EXERCISE: For the data below, restate word for word only the lines from the line containing "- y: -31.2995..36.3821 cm" through the line containing "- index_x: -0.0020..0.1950", both ends included.

GIVEN INFORMATION:
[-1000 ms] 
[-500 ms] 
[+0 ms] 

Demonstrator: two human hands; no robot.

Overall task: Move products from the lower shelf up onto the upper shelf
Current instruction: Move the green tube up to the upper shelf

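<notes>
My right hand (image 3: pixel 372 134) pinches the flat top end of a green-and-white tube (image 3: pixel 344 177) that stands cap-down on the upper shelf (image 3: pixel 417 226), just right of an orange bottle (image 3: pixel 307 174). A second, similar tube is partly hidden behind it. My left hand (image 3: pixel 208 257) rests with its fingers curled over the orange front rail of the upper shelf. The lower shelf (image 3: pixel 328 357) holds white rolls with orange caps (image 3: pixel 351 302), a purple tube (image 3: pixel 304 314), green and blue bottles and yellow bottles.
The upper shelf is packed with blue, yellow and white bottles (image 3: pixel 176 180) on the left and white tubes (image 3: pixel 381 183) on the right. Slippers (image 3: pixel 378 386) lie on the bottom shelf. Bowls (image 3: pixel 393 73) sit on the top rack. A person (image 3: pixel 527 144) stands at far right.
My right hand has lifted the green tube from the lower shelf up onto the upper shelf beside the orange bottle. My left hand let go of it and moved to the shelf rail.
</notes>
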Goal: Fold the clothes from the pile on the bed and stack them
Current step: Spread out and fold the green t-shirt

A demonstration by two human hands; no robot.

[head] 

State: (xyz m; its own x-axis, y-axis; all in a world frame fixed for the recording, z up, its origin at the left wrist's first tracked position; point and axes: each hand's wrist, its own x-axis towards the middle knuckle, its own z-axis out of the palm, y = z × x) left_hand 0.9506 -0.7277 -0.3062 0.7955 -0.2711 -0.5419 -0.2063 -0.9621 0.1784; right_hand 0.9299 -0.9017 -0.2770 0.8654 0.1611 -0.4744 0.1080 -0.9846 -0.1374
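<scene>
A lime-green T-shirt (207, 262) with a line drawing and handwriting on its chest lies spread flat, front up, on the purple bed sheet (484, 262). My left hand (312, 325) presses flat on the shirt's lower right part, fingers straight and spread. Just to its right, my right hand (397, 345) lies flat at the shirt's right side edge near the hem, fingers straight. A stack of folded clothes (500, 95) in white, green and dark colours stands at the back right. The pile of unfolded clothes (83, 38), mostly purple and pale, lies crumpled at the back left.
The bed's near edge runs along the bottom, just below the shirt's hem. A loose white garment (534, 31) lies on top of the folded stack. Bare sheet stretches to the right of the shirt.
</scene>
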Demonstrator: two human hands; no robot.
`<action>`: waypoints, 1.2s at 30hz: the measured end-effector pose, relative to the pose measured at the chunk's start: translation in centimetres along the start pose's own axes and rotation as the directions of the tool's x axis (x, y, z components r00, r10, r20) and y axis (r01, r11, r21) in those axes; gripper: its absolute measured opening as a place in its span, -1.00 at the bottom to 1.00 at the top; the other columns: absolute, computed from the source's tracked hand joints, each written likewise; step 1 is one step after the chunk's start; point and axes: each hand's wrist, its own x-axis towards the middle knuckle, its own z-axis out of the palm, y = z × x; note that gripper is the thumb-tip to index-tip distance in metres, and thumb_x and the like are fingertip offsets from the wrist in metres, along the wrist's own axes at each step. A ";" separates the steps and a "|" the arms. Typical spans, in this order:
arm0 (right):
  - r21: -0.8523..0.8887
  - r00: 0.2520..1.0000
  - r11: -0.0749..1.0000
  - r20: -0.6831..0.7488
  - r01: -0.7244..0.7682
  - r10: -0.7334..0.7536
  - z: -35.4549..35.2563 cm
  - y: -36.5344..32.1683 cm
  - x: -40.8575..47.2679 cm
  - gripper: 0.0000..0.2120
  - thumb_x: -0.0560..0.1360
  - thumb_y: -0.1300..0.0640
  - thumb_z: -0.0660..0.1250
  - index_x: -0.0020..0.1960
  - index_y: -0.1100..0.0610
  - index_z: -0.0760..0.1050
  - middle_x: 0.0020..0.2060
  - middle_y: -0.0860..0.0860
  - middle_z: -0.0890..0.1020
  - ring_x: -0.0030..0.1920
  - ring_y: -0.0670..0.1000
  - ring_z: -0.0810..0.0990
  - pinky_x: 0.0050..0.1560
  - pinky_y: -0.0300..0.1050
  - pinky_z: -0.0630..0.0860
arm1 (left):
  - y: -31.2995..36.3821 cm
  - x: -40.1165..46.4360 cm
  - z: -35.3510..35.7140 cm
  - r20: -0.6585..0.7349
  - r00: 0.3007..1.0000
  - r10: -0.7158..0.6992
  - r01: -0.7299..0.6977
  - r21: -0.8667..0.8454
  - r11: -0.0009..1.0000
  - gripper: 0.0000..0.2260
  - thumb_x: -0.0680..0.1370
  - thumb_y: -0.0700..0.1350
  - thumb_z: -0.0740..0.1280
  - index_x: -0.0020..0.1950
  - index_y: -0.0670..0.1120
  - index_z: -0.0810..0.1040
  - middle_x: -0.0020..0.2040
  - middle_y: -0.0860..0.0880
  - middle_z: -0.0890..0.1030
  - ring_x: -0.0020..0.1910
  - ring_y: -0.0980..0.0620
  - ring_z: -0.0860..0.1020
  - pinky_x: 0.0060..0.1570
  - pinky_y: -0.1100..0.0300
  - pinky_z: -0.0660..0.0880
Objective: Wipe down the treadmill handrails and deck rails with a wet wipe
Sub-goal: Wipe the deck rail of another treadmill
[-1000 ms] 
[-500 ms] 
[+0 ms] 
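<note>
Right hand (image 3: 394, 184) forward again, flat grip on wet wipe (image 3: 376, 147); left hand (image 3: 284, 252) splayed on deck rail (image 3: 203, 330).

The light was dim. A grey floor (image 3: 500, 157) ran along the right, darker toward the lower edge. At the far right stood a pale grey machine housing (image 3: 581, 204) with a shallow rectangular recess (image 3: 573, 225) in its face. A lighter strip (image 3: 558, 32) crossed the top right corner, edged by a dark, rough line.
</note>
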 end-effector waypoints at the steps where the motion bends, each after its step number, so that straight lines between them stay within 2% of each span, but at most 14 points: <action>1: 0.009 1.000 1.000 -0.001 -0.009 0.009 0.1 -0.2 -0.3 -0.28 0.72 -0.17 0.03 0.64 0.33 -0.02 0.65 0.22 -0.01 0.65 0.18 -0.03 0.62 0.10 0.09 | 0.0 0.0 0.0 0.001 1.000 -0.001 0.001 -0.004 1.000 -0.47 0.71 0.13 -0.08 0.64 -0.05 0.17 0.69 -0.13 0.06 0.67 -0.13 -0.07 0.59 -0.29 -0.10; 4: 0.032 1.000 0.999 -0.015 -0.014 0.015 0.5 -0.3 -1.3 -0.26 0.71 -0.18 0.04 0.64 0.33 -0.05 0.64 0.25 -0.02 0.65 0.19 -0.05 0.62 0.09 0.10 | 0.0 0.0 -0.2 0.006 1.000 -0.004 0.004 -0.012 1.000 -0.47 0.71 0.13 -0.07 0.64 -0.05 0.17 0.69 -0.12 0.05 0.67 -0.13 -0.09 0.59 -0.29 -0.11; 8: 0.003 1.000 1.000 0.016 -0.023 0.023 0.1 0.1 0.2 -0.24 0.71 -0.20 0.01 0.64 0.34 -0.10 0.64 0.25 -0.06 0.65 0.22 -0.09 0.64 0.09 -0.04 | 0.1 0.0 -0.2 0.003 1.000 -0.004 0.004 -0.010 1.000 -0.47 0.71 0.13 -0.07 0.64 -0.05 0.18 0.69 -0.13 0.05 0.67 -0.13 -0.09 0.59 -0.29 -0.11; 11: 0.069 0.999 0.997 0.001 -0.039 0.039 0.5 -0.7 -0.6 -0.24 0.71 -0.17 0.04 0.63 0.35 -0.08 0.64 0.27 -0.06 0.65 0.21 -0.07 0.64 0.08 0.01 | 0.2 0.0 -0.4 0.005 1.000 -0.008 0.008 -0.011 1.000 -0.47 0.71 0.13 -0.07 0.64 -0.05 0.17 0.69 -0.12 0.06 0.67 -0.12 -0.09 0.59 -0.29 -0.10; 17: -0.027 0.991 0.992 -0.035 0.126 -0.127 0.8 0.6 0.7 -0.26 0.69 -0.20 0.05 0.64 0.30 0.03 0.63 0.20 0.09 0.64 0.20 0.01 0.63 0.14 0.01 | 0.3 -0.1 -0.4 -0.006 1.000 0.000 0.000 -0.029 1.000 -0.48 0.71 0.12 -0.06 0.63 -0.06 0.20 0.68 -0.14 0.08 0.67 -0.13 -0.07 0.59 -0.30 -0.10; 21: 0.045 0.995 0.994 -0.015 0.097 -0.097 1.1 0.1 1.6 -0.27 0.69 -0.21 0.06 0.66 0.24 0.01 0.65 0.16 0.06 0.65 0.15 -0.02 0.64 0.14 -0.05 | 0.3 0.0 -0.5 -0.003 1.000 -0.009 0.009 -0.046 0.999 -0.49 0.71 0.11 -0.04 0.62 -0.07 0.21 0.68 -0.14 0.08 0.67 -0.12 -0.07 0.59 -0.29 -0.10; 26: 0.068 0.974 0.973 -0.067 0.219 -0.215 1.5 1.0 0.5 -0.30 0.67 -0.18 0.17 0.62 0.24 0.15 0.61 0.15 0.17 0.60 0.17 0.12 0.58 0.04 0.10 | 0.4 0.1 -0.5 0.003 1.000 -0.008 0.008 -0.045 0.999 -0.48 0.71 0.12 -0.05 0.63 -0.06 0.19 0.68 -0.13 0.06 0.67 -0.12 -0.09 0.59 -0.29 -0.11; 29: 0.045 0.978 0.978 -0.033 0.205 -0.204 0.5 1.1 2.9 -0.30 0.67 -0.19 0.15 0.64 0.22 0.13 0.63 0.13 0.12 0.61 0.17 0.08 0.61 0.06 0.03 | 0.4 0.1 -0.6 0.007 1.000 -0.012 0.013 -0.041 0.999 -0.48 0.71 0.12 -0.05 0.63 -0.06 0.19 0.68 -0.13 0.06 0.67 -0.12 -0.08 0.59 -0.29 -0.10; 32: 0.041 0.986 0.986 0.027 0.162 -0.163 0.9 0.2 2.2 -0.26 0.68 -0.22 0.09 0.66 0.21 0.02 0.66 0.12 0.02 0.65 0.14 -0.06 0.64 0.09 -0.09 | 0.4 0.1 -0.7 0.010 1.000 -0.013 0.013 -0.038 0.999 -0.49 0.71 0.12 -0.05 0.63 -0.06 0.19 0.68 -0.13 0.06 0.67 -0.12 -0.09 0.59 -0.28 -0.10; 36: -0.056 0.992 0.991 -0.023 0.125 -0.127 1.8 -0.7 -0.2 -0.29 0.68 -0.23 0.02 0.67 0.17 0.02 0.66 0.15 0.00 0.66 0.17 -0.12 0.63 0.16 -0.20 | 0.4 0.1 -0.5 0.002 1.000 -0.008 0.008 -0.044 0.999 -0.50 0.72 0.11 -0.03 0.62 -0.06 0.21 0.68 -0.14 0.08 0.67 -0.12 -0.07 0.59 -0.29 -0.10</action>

EXERCISE ANSWER:
  - y: -31.2995..36.3821 cm
  - x: -40.1165..46.4360 cm
  - z: -35.3510..35.7140 cm
  - r20: -0.6585..0.7349
  - r00: 0.3007..1.0000
  - r10: -0.7158..0.6992
  - r01: -0.7299..0.6977
  - r21: -0.8667..0.8454
  - r11: -0.0009..1.0000
  - gripper: 0.0000..0.2260
  - thumb_x: -0.0680..0.1370
  - thumb_y: -0.0700..0.1350
  - thumb_z: -0.0740..0.1280
  - index_x: -0.0020..0.1950

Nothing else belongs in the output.